Shivakamini asked tonight how the bar had driven me crazy. (Which is assumed, because the bar has driven all the examinees I know crazy.) I need not answer, my dear. The proof is in the pudding (or bog)!

I highly recommend you Google "bog bodies," or "Guanajuato momias," or "soap woman," if you'd like to improve your bar score.

Wednesday, July 23, 2008

txt exchange

743-XXXX:
Man, diesel beast!

536-XXXX:
Pumpkin, love u. My pumpkin!

743-XXXX:
Stupid! It's a mondegreen!

536-XXXX:
It was an acrostic, plumps! Talk tomorrow?

743-XXXX:
Whatever, yr bad at mondegreens bc u eat too much.

536-XXXX:
Pumpkin, I gotta go! Yes!!

743-XXXX:
Forget about that. Thank you.

743-XXXX:
Can't have u being bitchy, yo. Gnite! I really love you.

536-XXXX:
Honey, even I feel exhausted! Retire!

743-XXXX:
Hope our sleep's sweet!

536-XXXX:
Sleep on wings!

In case you missed it, our protagonists managed to call each other beast, plump, piggy, fatty, chubby girly, heifer, hoss, and sow in the course of a few text messages. I miss Step On Me Shoe so.


brainfully healthy

Dad comes home and asks, "Are you healthy? Brainfully healthy?"

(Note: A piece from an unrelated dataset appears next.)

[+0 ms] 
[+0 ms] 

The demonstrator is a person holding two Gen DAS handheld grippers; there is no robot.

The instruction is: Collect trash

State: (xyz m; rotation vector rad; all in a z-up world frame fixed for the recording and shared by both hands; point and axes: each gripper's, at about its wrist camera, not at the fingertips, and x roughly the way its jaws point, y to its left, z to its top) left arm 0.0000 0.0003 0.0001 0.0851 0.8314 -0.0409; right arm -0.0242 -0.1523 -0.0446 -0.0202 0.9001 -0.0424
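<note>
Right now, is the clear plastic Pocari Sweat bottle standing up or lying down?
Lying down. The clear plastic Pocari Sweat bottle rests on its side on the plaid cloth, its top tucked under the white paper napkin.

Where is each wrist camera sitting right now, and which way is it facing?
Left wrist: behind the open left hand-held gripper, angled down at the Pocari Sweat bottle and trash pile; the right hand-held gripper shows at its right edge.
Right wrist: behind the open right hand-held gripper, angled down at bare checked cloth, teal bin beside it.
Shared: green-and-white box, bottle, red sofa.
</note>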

Last night my grandma called at 2 a.m. to say she was having trouble breathing. My dad and I drove the car literally 200 feet down the street to her house - I was not allowed to walk there. Why? I asked. Because there might be "lions," came the answer.

Grandma was not doing well. She pressed the button on her emergency wristband and Stanford Hospital Lifeline sent five firefighters with a motorized stretcher into her bedroom. They made her sit on the edge of her twin mattress and attached electrodes to her and brought in giant duffel bags filled with electronic measurement devices. They were so huge and competent, and patient with my uncle's poor translations and failure to follow directions. One of them talked to me in a quiet voice and asked me what medications she took. I had no idea and I hunted around the house for prescription bottles. They initially all looked to me when they spoke because I was the only one of the four of us who spoke unaccented, grammatical English.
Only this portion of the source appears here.